From Michael Glickman:

As they say in Victorian novels, I had long admired John Mack from afar. We had never met, though we had friends in common. In particular, I was astonished by the way he took o­n Harvard University and won. This story has become o­ne of the most telling incidents of our time, throwing light o­n scientific fundamentalism and academic arrogance, but, above all, o­n John Mack’s radiant integrity.

A tenured professor of psychiatry, already the winner of a Pulitzer Prize for his biography of T. E. Lawrence, A Prince of our Disorder, he was drawn to investigate the accounts of people claiming they had been abducted by non-terrestrial beings. Though he started with the conventional assumption that he would be dealing with some kind of delusional disorder, he soon came to be impressed with the consistency and similarity of the accounts.

He wrote a book, Abductions, in which, he admitted that, while he had no ‘explanation’ for these events, having come to believe the veracity and profound significance of the stories he had an obligation as a scientist to pursue his investigations.

This was too much for Harvard. The idea that o­ne of their tenured professors was involved in such ‘Mickey Mouse’ nonsense was intolerable. They set up a panel of investigation which wanted simply to get rid of this apostate. John fought back and, fourteen months later, Harvard retreated.

This narrative speaks volumes about our society’s terror of the new, the challenging, the as-yet unexplained.

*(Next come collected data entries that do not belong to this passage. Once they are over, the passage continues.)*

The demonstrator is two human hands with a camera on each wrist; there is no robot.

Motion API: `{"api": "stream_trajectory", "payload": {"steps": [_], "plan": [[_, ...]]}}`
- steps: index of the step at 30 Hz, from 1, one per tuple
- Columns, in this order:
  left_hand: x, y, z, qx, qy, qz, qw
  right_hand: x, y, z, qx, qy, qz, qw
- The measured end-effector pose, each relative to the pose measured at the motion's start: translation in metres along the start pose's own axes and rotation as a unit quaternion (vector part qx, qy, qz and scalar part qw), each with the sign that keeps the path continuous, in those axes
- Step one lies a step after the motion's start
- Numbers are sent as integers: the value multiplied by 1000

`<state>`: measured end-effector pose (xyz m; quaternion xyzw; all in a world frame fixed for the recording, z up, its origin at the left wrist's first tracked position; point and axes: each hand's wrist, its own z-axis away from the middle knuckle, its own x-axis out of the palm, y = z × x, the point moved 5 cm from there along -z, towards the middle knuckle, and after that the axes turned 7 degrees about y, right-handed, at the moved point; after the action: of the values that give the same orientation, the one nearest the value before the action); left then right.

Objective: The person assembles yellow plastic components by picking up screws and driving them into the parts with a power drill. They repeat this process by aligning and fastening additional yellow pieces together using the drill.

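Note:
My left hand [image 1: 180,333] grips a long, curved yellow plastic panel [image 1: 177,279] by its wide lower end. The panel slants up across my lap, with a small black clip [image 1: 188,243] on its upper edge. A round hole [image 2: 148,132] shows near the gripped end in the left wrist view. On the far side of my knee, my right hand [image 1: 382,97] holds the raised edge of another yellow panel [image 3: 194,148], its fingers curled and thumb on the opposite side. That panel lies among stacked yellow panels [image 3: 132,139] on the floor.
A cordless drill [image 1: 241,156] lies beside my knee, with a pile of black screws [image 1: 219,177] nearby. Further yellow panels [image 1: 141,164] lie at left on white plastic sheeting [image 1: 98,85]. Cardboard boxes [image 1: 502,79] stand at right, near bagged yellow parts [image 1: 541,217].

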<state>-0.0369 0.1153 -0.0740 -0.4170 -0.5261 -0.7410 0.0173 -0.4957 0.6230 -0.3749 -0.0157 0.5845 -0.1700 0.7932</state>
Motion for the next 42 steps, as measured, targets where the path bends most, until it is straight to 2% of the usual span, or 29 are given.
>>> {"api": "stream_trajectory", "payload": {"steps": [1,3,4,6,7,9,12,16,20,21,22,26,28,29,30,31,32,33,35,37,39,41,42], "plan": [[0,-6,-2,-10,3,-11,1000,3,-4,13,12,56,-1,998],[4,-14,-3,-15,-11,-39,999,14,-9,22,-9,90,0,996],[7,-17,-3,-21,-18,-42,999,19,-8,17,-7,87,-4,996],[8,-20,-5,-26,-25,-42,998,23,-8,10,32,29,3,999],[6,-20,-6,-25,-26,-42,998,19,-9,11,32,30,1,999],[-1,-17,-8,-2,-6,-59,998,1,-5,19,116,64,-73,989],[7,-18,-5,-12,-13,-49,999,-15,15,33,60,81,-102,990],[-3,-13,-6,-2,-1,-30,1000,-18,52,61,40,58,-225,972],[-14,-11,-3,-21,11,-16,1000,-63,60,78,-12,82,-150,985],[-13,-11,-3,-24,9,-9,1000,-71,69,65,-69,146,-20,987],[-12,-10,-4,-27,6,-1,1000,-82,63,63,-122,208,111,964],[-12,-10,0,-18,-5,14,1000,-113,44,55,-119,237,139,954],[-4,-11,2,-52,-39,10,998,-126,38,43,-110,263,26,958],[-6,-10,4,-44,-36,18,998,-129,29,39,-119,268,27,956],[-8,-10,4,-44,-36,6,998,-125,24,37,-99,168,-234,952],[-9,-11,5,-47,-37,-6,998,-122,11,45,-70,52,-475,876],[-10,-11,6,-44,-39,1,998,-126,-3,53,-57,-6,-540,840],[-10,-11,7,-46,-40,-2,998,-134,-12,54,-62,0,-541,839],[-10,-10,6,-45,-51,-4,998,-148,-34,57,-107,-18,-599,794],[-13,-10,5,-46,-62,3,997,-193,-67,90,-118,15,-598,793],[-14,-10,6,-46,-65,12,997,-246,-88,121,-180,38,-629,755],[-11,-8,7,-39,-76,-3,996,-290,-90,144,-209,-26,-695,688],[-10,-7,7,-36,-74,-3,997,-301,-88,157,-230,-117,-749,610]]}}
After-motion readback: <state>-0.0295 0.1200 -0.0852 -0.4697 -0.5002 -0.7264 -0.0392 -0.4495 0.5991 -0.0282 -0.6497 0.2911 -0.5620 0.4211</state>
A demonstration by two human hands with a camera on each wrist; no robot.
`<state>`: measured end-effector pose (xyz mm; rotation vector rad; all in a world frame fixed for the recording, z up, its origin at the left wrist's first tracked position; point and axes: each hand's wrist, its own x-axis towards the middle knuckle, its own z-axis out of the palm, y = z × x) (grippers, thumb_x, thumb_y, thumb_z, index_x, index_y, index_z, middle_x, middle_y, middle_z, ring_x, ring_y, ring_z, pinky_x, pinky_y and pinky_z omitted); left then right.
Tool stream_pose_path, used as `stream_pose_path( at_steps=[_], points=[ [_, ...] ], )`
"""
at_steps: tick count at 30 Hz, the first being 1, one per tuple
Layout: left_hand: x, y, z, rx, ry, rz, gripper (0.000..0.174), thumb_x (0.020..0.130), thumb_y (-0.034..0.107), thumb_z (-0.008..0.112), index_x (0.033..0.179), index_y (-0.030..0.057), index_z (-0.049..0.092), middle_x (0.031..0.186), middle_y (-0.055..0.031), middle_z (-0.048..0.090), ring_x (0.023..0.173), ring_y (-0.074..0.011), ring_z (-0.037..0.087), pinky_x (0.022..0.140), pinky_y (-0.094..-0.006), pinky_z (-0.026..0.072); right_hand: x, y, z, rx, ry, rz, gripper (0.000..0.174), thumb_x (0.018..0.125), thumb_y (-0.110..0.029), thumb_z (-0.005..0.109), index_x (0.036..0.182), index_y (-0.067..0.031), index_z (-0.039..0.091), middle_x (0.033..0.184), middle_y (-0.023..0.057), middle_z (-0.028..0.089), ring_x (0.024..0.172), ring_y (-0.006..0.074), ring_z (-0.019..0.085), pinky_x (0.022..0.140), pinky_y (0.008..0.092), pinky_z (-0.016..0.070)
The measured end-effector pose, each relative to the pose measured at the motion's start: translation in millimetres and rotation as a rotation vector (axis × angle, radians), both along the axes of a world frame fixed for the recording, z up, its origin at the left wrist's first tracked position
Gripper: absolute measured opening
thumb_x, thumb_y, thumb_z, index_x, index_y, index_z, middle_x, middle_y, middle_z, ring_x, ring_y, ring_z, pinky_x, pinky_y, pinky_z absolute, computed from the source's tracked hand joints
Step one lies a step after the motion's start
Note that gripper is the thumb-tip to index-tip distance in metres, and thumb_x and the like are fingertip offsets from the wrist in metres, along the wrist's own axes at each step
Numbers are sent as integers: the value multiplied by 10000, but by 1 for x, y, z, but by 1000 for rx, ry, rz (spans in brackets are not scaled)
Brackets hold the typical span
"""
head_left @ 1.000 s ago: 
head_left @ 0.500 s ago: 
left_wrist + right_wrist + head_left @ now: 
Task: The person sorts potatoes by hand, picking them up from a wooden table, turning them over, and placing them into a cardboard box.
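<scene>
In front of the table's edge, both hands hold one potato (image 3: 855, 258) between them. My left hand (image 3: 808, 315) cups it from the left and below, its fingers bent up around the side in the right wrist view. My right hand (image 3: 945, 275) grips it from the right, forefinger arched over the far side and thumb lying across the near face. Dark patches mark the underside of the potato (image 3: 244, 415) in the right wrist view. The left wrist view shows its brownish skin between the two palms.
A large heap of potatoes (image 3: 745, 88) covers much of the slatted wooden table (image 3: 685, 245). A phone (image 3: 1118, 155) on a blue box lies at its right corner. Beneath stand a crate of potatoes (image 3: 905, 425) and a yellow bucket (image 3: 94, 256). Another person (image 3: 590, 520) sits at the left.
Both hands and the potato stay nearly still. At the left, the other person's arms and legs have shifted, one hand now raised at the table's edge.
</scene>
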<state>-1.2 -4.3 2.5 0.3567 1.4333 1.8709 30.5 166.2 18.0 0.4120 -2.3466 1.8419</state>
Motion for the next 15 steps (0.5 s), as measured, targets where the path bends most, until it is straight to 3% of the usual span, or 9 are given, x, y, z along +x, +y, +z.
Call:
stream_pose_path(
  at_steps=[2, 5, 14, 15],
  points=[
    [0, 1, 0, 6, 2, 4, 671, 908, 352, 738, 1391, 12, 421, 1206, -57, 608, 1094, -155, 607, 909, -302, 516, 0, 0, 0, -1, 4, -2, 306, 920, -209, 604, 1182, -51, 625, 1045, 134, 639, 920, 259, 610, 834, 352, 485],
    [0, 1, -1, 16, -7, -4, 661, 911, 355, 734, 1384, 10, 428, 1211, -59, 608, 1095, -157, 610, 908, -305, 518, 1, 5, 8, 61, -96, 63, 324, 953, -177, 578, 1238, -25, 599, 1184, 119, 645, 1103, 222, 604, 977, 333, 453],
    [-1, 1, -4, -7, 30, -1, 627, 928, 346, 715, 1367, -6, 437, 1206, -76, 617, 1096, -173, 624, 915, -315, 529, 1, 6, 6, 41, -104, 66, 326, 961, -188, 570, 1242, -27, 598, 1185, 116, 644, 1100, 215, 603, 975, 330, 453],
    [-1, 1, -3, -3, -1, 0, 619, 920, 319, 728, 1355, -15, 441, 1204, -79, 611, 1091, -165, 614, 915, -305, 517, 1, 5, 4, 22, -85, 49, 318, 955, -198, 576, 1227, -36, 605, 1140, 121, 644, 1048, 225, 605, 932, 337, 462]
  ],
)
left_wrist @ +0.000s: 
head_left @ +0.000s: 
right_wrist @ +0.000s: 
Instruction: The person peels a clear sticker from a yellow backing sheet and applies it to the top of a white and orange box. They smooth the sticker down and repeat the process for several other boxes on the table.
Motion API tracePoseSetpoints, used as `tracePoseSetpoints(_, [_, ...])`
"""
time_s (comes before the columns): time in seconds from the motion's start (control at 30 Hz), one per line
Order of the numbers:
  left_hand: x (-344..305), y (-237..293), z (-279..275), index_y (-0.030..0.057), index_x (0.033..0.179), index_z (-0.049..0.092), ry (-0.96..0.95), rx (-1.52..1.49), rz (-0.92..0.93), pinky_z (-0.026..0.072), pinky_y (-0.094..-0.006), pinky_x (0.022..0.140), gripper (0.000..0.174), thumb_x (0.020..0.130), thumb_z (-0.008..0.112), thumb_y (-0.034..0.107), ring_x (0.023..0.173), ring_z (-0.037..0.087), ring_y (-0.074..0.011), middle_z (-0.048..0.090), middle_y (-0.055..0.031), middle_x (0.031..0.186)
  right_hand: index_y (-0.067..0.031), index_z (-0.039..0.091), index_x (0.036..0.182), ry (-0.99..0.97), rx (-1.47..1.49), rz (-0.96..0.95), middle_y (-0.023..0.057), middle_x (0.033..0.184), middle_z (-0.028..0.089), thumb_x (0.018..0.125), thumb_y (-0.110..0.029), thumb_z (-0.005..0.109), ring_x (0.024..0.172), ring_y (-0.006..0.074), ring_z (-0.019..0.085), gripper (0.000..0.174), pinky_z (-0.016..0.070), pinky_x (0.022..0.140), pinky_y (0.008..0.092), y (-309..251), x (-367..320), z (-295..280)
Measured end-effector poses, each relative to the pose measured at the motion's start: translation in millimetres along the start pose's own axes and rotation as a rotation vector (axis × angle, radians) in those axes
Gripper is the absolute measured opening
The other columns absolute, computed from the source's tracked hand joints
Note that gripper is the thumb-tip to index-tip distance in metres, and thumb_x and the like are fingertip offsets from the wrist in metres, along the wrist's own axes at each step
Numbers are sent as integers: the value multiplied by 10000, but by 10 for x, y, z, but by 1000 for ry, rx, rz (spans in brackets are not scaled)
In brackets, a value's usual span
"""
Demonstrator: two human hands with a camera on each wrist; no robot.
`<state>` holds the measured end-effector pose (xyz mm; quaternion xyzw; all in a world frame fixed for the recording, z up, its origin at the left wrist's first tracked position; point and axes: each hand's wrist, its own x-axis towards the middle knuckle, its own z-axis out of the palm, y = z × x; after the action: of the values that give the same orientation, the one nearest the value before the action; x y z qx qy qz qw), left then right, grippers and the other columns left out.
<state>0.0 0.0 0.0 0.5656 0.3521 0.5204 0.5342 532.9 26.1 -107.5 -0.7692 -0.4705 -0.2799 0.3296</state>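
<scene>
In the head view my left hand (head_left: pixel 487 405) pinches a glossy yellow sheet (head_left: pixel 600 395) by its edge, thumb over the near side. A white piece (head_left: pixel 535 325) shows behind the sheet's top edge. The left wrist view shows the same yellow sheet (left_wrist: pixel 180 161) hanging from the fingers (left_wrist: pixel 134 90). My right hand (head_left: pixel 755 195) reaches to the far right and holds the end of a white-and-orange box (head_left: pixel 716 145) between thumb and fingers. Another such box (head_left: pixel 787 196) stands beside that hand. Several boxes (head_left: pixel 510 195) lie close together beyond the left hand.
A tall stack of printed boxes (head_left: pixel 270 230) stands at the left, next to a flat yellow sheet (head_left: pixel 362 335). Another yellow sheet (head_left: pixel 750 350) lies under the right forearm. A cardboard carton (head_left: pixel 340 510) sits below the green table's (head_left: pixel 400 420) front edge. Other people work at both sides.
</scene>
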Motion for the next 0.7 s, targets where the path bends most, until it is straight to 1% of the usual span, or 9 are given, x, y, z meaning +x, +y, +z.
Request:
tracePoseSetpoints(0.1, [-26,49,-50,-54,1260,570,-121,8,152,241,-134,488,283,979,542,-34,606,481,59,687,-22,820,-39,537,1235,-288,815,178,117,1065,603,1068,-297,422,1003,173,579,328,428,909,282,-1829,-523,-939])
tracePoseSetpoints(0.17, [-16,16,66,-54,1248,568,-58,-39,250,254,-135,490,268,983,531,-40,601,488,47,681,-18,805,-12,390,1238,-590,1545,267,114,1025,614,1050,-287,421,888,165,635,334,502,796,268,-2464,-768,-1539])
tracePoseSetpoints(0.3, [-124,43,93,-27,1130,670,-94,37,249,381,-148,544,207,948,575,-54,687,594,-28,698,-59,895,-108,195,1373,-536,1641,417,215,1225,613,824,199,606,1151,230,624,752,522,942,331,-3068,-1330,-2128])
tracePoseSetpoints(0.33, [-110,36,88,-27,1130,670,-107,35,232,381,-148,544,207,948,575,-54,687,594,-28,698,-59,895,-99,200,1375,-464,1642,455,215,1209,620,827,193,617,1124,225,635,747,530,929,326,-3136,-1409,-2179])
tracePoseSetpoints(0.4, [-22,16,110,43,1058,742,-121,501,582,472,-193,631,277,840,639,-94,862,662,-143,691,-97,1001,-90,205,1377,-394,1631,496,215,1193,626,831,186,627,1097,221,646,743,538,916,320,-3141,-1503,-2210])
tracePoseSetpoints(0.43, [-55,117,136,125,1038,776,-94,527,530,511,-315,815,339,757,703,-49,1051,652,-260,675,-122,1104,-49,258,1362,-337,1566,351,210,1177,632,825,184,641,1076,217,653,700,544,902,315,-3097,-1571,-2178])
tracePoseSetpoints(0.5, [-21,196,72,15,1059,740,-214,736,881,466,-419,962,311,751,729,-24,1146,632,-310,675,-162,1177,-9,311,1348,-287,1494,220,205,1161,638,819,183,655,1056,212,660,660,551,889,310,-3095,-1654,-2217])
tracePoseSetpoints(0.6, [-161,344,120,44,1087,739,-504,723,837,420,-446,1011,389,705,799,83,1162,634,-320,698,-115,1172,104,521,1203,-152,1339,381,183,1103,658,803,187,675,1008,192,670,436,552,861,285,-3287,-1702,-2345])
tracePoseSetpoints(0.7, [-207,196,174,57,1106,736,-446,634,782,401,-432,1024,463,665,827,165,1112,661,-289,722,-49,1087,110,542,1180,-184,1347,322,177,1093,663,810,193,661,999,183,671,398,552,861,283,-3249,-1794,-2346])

When I heard he was to be a keynote speaker at the Glastonbury Symposium, I was thrilled. John was delighted with the crop circles and saw immediately the wider implications for human consciousness. He was fascinated, and I believe that there was no doubt that he would have become a precious member of the crop circle community.

We would all have benefited from his courage, his gentleness and his wisdom.

Though we knew him o­nly briefly, his death leaves a terrible void.